There's a little bit of character overlap with Code Name Verity. Maddie makes an appearance as Rose's friend before her capture. Like Code, this story is told through the narrator's journal entries, but Rose isn't as interesting - or as much of a force! - as Queenie. But the strength of this book lies in its telling of the real Ravensbrück women's stories.
The Pearl Thief - 3/5 stars
This is a prequel, and timeline-wise it is the earliest narrative of the four books. But it's better to read after Code Name Verity, to avoid potential spoilers. As such, I don't want to reveal who the main characters are, but they appear in Code, and show the life of one particular young teenage girl visiting the country manor house of her Scottish grandparents. Her grandfather has passed away, and grandmother is selling the house, so it's her last summer to enjoy the beautiful home and grounds. Out walking in the moors on her first day back, she is attacked by someone or something, hits her head, and loses her memory of the incident. A group of "travelers," also known as gypsies, care for her and bring her to the hospital to recover. As she slowly gets her memories back, they start to match up with other strange happenings around the property - precious river pearls going missing, the man cataloging the estate's holdings also going missing, a body found in the river... and she joins forces with two of the travelers, Ellen and her brother Euon, to put all of the pieces together.

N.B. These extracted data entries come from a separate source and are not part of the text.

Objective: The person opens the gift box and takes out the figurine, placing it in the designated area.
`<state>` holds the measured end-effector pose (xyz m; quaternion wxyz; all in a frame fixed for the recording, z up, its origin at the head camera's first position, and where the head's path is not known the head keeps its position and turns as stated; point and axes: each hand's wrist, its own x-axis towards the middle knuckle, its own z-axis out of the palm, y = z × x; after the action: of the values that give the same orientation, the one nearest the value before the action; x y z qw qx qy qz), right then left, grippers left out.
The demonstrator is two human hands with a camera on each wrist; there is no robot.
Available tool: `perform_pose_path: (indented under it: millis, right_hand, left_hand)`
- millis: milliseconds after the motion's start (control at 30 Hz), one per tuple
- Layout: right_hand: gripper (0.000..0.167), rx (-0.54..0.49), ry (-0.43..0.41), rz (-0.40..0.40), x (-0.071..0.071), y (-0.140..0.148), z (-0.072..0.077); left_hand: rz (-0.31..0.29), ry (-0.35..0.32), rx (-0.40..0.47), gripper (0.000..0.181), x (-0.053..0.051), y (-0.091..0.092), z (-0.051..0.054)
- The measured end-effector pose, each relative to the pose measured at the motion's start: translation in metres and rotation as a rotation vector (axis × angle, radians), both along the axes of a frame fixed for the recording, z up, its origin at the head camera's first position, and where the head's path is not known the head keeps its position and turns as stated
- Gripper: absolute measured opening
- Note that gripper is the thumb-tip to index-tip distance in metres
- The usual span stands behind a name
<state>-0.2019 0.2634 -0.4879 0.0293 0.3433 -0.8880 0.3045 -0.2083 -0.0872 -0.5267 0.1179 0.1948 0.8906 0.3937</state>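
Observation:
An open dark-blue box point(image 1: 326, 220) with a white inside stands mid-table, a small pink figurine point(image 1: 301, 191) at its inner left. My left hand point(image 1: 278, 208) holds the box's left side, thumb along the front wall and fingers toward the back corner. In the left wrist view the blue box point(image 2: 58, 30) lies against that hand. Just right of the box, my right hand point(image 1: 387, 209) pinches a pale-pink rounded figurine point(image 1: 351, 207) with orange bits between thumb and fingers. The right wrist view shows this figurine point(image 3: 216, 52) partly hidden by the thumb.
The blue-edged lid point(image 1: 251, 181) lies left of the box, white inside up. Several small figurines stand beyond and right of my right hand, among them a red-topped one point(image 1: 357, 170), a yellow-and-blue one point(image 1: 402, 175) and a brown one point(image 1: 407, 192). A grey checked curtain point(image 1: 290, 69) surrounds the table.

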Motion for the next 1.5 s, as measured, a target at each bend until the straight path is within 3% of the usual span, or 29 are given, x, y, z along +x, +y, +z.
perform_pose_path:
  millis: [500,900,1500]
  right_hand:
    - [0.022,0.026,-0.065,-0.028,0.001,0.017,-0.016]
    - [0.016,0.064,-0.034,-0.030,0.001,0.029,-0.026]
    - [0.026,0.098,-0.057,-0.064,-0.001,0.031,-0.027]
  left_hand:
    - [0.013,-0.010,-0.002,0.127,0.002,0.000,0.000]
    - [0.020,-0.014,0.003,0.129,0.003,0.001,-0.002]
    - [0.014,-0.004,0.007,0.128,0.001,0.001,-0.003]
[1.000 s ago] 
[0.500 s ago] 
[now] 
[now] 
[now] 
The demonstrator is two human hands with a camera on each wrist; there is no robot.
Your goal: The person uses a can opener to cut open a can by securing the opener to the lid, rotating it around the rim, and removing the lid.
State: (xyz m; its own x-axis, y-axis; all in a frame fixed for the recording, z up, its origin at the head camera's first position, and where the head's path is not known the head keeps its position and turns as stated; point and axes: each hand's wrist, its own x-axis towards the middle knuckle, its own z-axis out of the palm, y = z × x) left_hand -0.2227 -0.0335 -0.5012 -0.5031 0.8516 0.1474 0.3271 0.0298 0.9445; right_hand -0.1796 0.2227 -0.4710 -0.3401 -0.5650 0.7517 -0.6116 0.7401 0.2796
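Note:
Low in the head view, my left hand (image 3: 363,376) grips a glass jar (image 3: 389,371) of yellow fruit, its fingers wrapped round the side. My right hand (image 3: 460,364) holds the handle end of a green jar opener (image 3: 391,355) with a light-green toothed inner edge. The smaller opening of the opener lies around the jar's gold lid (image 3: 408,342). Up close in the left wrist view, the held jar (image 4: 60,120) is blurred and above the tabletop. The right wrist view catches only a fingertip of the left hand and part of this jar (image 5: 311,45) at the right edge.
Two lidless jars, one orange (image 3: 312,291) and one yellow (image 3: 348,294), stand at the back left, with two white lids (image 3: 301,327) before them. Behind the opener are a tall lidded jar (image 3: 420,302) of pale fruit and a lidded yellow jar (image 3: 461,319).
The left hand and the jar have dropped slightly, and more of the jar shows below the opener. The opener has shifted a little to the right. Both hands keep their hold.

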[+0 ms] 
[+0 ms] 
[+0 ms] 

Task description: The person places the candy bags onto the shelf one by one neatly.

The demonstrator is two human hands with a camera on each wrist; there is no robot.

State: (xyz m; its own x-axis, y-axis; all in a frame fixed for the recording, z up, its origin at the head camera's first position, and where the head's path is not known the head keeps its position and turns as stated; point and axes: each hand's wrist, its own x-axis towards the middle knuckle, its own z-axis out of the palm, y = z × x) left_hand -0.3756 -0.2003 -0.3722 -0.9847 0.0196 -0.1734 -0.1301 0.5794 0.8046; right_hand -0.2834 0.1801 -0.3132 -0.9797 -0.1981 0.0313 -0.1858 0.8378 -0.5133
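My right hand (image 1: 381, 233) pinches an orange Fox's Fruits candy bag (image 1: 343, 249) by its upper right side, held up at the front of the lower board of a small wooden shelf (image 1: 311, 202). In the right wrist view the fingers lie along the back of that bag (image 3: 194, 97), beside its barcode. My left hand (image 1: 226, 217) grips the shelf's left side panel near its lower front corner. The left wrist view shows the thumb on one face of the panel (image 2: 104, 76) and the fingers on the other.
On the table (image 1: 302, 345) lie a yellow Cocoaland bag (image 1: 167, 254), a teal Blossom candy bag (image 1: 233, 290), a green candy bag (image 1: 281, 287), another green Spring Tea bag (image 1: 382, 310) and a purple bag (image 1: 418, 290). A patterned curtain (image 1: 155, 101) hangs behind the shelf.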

The Enigma Game - 3/5 stars
This was my least favorite of the four. I didn't find it as compelling, I think in part because there were a lot more chapters with a male narrator (nothing wrong with that, just not as unique a voice), and also there was a lot more that felt like "typical" war-time novel stuff - types of planes, in-air battle scenes, men being heroic. *shrug*
What I DID like was that Wein finally introduced a non-white character!
Jamaican-born Louisa moved to England as a young child with her Jamaican father and British mother. Now, with both of them having died in separate WWII bombing incidents, 15-year-old Louisa has found a way to support herself - she's made her way to Scotland to work as an aid for the elderly, and secretly German-born, Jane Warner. Jane's niece runs a pub near an air force base which caters to British pilots, like Jamie Beaufort-Stuart, and the others who work there, like Ellen McEwen (the traveler girl from The Pearl Thief). When a German soldier risks his life to deliver an illusive, code-breaking Enigma Machine, Louisa, Ellen, and Jane (the only German speaker of the bunch) join forces to decode German messages. They pass these on in secret to Jamie. who uses them to help avoid German attacks, and take down enemy ships and planes.
The narrative hops back and forth between Jamie, Louisa, and Ellen, making it a little difficult to really engage with any of them properly, and there were a number of side characters who could have been fleshed out more. And while the other three books are based in very well researched reality, the idea that a teenager would accidentally come across and then successfully use an Enigma Machine was a little far fetched.